#### Data provided

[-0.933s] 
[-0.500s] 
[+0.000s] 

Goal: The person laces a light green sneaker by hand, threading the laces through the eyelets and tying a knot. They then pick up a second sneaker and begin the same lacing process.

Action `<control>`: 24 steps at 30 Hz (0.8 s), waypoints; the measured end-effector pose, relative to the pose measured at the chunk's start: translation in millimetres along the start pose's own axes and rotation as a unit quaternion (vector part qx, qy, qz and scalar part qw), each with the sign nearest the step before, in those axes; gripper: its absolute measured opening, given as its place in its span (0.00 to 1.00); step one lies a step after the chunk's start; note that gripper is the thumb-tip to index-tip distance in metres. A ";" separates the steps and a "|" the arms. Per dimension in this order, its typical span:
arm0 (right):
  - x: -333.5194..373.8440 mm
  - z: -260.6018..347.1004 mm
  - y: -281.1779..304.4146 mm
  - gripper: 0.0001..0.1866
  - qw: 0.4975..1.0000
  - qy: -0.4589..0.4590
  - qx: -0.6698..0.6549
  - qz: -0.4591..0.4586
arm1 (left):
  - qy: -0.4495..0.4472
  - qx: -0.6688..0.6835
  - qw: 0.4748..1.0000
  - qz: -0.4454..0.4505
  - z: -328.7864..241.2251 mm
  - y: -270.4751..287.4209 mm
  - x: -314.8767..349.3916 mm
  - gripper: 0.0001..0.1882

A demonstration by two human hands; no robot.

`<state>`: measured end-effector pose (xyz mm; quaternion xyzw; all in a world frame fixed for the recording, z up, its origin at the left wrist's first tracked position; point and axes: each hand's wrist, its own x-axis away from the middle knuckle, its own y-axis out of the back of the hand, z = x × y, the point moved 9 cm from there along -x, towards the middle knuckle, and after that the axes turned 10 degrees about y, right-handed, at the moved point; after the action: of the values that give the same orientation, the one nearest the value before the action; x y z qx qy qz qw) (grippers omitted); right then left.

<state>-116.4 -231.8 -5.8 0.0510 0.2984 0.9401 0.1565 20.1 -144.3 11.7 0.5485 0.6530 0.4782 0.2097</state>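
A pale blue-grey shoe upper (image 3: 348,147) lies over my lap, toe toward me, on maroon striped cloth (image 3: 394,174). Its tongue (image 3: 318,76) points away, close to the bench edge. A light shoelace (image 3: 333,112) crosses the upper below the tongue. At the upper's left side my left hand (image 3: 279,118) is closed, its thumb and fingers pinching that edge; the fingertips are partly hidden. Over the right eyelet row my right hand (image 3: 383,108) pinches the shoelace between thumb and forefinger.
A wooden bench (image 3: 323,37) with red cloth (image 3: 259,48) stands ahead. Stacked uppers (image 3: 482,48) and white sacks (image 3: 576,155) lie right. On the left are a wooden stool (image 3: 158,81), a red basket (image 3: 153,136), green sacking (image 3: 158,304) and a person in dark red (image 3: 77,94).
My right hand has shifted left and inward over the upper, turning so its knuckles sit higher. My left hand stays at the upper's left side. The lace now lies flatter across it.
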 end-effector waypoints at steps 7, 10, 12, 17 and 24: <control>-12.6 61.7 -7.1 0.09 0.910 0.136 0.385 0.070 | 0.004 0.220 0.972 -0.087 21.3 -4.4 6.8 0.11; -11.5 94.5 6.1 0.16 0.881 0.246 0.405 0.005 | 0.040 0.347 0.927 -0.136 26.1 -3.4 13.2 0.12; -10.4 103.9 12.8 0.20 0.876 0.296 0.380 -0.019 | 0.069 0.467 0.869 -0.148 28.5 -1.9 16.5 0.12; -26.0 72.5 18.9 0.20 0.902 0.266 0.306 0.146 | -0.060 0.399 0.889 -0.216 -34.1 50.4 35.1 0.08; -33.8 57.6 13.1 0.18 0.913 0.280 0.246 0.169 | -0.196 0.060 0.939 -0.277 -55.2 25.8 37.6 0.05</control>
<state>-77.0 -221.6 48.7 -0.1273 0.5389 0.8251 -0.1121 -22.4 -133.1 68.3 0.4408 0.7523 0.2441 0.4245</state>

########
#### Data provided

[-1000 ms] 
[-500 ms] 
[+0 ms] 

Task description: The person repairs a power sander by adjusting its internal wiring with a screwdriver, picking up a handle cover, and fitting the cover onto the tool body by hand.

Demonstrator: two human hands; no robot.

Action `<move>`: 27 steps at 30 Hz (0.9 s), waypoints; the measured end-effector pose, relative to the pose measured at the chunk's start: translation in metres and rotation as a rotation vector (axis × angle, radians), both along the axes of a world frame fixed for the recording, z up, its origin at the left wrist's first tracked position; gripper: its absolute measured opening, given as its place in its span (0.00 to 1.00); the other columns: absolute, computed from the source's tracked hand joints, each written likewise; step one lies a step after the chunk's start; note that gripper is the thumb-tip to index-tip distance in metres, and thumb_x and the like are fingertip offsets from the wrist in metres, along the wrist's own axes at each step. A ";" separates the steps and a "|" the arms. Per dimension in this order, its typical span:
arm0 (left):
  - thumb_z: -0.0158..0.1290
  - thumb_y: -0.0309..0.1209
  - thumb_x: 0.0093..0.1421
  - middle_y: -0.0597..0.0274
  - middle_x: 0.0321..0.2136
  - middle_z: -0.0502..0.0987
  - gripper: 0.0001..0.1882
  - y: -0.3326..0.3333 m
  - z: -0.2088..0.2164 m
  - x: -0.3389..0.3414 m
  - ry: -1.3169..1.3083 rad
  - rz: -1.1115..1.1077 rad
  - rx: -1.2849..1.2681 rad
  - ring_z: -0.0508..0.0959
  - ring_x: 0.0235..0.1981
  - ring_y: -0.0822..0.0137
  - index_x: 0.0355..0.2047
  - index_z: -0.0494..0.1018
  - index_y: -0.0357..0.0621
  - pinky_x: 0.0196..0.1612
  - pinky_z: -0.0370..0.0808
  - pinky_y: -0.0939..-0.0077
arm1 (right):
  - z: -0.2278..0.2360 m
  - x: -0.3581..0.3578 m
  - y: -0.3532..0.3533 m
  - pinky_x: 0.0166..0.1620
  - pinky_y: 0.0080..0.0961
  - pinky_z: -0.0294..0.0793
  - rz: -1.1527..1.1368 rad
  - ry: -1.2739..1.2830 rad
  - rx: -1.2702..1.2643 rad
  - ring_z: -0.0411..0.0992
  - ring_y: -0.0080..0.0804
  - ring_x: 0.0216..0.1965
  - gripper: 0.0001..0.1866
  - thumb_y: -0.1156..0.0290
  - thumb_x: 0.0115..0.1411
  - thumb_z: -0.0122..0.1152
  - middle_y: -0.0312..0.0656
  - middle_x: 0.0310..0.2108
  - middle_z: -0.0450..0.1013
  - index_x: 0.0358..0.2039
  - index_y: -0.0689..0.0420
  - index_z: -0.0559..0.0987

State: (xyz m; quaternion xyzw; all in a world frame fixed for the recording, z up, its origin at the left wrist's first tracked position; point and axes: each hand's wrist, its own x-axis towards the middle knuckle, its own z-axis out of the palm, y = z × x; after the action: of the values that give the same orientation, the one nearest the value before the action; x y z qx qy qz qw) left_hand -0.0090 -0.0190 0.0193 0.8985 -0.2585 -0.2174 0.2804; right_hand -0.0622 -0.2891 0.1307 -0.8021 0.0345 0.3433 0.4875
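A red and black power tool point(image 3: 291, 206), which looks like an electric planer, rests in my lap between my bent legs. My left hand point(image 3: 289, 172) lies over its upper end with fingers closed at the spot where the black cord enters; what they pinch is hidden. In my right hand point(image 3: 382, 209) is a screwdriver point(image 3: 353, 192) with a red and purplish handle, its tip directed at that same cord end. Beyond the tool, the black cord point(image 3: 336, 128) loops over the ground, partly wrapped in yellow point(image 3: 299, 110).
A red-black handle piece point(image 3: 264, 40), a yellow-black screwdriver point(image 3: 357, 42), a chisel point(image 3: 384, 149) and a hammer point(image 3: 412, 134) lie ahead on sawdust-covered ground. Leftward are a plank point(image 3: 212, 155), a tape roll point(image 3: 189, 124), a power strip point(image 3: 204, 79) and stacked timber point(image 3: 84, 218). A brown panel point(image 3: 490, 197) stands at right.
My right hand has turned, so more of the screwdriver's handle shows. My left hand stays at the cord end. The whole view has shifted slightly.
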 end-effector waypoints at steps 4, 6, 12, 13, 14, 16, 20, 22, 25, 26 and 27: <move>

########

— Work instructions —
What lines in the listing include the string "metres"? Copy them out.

— Response to the task —
Action `<control>`: 24 steps at 30 Hz (0.8 s), waypoints; the measured end-effector pose, relative to the pose measured at the chunk's start: translation in millimetres along the start pose's own axes and rotation as a unit quaternion (vector part qx, qy, qz and scalar part qw), each with the sign nearest the step before, in those axes; gripper: its absolute measured opening, given as its place in its span (0.00 to 1.00); step one lies a step after the chunk's start; note that gripper is the thumb-tip to index-tip distance in metres. A ";" separates the steps and a "|" the arms. Per dimension in this order, its typical span:
Action `<move>`: 27 steps at 30 Hz (0.9 s), waypoints; the measured end-effector pose, relative to the pose measured at the chunk's start: translation in metres and rotation as a rotation vector (axis × angle, radians), both along the axes of a world frame fixed for the recording, z up, its origin at the left wrist's first tracked position; gripper: its absolute measured opening, given as its place in its span (0.00 to 1.00); the other columns: absolute, computed from the source's tracked hand joints, each written likewise; step one lies a step after the chunk's start; note that gripper is the thumb-tip to index-tip distance in metres, and thumb_x and the like are fingertip offsets from the wrist in metres, along the wrist's own axes at each step. A ";" separates the steps and a "|" the arms. Per dimension in this order, its typical span:

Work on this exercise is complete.